Épilogue : Alors que ce texte va partir à l’imprimerie, le poète me signale qu’il vient, après de longues années silencieuses, de se remettre à écrire. J’aime à croire que la traduction est pour quelque chose dans cette renaissance de l’écriture montobbienne, démontrant ainsi que Bermanvii, et tous ceux qui considèrent les traductions comme faisant partie intégrante de l’œuvre originale qu’elles viennent modifier en profondeur en même temps qu’elles l’alimentent, avait raison…

Marie Salgues, Université de Paris 8

i* Ce compte rendu a été publié initialement dans la revue Pandora 9/2009, Marge(s), Christine Marguet et Marie Salgues (coords.), Paris, Département d’Etudes Hispaniques et Hispano-Américaines, Université de Paris 8.

Pour un accès à une information bio-bibliographique sur le poète, on pourra consulter le site catedramdelibes.com/archivos/000828.html

ii En guise de clin d’œil, ses attaches catalanes transparaissent au détour d’un poème intitulé « Memorial para mi único agravio » [Monument à mon unique peine, p. 26], rappel amusé du très célèbre Memorial de agravios (Memorial de Greuges) de 1885 adressé au roi par des Catalans, force vive d’une nation dont ils se sentaient oubliés. De même l’Italie apparaît au milieu du chemin poétique de l’auteur, « Nel mezzo del cammin » (p.57).

iii Umberto Eco, Dire presque la même chose.
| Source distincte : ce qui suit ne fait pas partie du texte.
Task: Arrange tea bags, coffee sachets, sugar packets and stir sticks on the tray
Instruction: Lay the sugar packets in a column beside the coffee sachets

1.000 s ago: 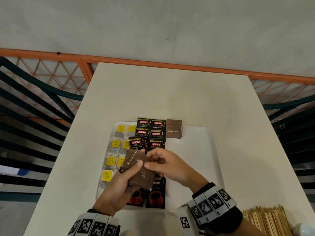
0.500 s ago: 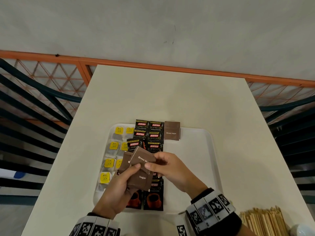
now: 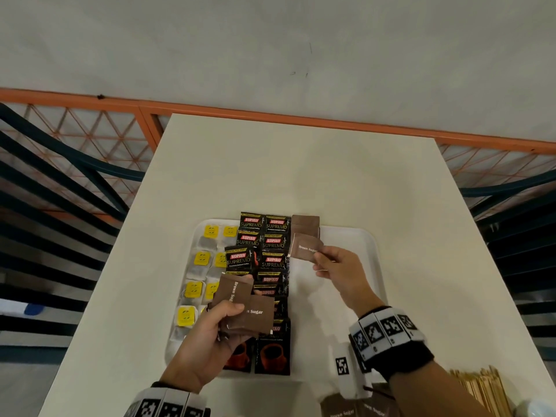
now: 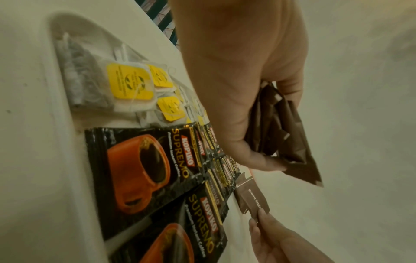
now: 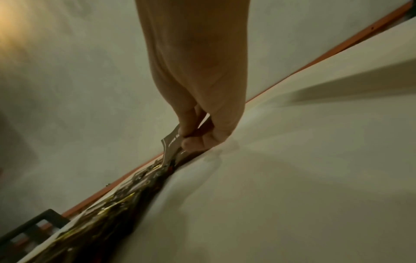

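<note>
- The right hand (image 3: 337, 267) has left the left hand and now reaches toward the tray's (image 3: 365, 245) far edge, thumb and fingers pinched on one brown sugar packet (image 3: 305, 247); half a second ago both hands met over the middle of the tray.
- That packet hangs just short of the sugar packet already laid (image 3: 305, 224) at the tray's 12 o'clock, right beside the coffee sachets (image 3: 264, 245), and looks about to start a sugar column running back toward 6 o'clock.
- The left hand (image 3: 210, 335) holds its place over the tray's near half, fingers curled around the remaining stack of sugar packets (image 3: 246, 311); the wrist view shows several packets fanned in that grip.
- Tea bags (image 3: 201, 260) with yellow tags fill the 9 o'clock side of the tray; coffee sachets fill two columns down the centre.
- The 3 o'clock side of the tray lies bare, room judged enough for sugar and sticks.
- Stir sticks (image 3: 481, 392) wait off the tray on the table (image 3: 301, 170), at about 5 o'clock, untouched; more sugar packets (image 3: 355, 409) lie at the near table edge.
- Judged stage: sugar placement barely begun, sticks yet to come.
</note>
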`<action>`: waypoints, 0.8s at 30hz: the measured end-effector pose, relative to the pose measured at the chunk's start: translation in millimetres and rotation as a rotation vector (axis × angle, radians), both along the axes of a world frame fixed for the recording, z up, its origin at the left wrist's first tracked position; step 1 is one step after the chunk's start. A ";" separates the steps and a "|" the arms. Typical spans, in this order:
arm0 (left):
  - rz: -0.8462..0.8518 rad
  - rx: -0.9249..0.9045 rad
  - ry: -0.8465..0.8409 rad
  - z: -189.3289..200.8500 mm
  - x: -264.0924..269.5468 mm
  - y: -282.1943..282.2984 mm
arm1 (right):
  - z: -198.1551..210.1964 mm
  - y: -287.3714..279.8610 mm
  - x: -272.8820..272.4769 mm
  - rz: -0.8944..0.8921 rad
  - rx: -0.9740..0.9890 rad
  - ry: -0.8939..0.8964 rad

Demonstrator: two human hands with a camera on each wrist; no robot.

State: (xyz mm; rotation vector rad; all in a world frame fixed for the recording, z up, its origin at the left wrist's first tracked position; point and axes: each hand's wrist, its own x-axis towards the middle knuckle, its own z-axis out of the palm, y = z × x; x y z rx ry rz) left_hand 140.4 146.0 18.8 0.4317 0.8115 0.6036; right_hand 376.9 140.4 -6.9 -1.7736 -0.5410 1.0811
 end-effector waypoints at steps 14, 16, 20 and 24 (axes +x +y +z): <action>0.011 0.042 0.064 -5.6 -0.8 0.6 | -16.4 14.3 8.4 -0.031 -0.102 -0.374; 0.007 0.052 0.063 -4.8 -0.3 0.7 | -17.3 14.6 6.7 -0.039 -0.101 -0.383; 0.037 0.032 0.091 -5.1 0.0 0.4 | -20.1 14.0 5.0 -0.059 -0.074 -0.394; 0.024 0.044 0.102 -1.6 1.7 -0.3 | -19.7 9.2 2.8 -0.095 -0.056 -0.430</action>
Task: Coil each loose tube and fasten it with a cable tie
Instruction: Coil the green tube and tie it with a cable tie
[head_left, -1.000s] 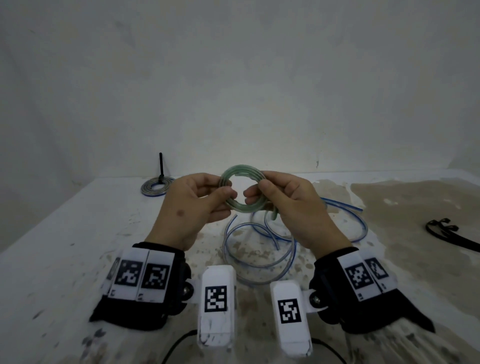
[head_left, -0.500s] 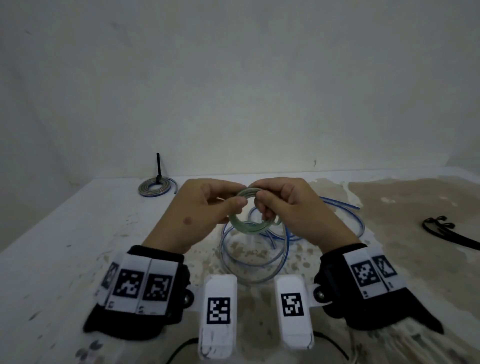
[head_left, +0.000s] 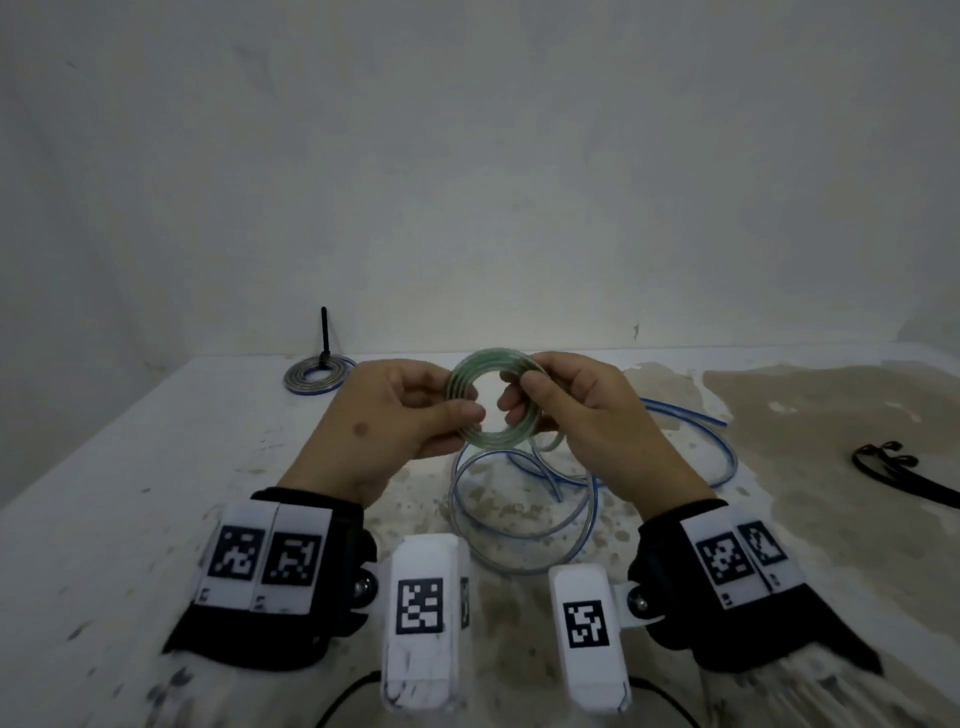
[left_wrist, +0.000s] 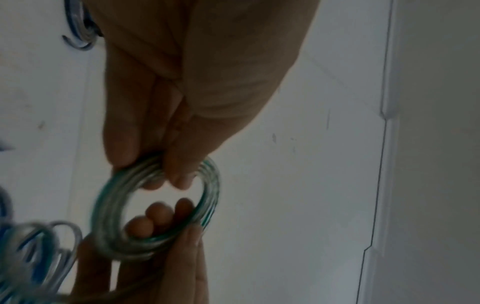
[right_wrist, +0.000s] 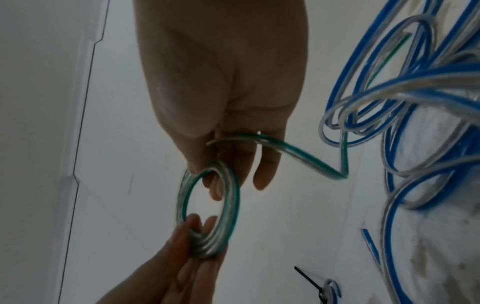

Expériences de traduction, Paris, Bernard Grasset, 2007. Traduction de Myrien Bouzaher (Milan, Bompiani, 2003 pour la version italienne).

iv Le poème « C’est de la part de qui ? » s’achève ainsi :

(Je parle au pluriel pour faire semblant de n’être pas si seul,

ou c’est peut-être que cette nuit je suis tout le monde) ». (p. 35)

v Ainsi, il déclare dans les « commentaires de Charmes », écrits à la suite de la lecture annotée qu’en fit Alain : « Mes vers ont le sens qu’on leur prête. Celui que je leur donne ne s’ajuste qu’à moi, et n’est opposable à personne. C’est une erreur contraire à la nature de la poésie, et qui lui serait mortelle même, que de prétendre qu’à tout poème correspond un sens véritable, unique, et conforme ou identique à quelque pensée de l’auteur ». (Cité dans Œuvres, T.I, édition établie par Jean Hytier, Paris, Gallimard NRF, 1957, p. 1509, Collection Pléiade.)

vi On pourrait cependant penser que par cette traduction Breton a voulu faire écho aux gravures « Sueños y mentiras de Franco » de Picasso, qui furent traduites en français « Songes et mensonges de Franco ». Cela illustre, me semble-t-il, la difficulté supplémentaire inhérente à la poésie où le signifiant peut tendre des pièges absents dans tout autre contexte. Je remercie vivement Hélène Perrin d’avoir attiré mon attention sur cette coïncidence.

vii Cf. Entre autres titres de cet auteur, Pour une critique des traductions : John Donne, Paris, Gallimard, 1995, Collection « NRF », notamment les pages 39-40.